The study included publications from 1st January 2000 to 1st July 2019. The results show the current situation of this field of knowledge. A total number of 7 papers were selected from the initial 81 non-repeated publications obtained from five databases (PubMed, Scopus, PsycINFO, IEEE Xplore, and ACM Digital Library).
Nowadays, the works are scarce, very recent and the samples are heterogeneous in quantity and quality, without specifying the level of stability of the patients included in the studies. Regarding the level of scientific evidence defined by the US Agency for Healthcare Research and Quality Agency,42 from the total number of 7 selected papers only 2 papers were classified as having an IB level of evidence (evidence obtained from at least one randomised clinical trial) and 3 references presented an IIB level (scientific evidence obtained from at least one well-designed, quasi-experimental study). Studies that specified the use of immersive virtual reality are limited, probably because immersion is a step beyond the common studies that use VR. Most studies could be classified as social skills interventions, including job interview skills.

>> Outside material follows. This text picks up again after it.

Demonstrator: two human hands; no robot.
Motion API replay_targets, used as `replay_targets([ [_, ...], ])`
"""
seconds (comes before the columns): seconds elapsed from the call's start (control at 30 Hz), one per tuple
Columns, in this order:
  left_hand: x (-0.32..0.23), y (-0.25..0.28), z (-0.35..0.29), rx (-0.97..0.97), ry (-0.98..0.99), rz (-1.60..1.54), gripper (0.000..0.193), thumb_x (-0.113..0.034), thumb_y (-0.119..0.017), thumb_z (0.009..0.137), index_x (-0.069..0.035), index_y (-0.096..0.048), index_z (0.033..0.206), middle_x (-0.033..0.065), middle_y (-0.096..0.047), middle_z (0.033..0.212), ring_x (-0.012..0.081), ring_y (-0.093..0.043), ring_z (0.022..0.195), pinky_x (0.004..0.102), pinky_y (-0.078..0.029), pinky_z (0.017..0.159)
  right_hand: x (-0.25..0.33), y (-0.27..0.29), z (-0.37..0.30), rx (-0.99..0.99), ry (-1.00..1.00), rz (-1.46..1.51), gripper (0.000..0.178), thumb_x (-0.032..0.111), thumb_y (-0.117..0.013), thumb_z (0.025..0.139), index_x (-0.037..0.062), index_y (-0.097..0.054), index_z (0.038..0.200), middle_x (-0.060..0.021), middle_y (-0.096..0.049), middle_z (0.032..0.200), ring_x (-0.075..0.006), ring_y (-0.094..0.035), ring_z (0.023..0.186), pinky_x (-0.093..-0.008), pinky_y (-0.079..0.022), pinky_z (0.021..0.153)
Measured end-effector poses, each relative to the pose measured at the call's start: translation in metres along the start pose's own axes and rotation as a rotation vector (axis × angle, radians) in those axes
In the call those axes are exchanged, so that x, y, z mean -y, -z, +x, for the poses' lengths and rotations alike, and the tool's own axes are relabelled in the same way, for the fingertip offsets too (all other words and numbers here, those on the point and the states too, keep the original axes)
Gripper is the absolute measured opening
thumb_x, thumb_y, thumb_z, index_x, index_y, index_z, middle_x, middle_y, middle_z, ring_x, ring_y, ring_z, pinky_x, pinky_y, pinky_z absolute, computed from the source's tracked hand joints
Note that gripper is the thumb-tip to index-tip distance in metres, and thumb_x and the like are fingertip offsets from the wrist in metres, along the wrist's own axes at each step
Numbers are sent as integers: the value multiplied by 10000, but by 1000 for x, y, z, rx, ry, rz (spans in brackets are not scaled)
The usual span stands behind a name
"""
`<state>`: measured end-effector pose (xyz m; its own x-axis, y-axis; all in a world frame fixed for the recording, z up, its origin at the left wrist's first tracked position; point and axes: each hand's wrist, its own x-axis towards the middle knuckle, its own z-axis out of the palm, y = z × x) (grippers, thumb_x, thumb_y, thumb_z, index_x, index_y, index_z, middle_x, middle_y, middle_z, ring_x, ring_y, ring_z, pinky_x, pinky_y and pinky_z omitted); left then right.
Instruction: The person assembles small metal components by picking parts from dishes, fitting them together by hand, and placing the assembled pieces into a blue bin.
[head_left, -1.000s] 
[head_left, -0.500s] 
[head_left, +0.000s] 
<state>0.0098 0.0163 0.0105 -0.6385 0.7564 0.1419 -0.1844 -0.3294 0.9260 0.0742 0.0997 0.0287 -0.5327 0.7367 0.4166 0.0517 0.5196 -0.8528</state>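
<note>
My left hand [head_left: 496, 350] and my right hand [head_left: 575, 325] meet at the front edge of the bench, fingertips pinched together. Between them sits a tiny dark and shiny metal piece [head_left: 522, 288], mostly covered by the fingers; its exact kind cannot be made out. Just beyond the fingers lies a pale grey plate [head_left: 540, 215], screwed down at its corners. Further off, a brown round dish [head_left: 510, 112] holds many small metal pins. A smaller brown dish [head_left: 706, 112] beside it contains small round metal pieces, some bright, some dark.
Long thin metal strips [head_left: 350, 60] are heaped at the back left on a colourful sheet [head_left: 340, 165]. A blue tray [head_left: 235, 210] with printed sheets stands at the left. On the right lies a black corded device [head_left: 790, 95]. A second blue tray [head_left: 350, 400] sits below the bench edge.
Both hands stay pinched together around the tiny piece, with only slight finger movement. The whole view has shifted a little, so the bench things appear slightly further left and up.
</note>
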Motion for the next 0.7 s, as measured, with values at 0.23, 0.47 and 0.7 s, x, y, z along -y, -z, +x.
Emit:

The low number of articles can be related to several facts. Today VR is expensive due to the cost of technological means and personnel specialised in the design of scenarios and avatars. In other pathologies such as specific phobias the works are in a more advanced state, partly because they require a simpler VR (e.g. a spider) than for social interaction.43 In addition, there is an initial reluctance to work with VR in patients with schizophrenia, despite the studies that have been carried out in relation to safety and acceptability of technology, which indicated that VR was found to be easy to use, funny, motivating, interesting and did not generate anxiety in the participants.28,35,37,44 Finally, publication bias in the face of negative results could be influencing the results obtained.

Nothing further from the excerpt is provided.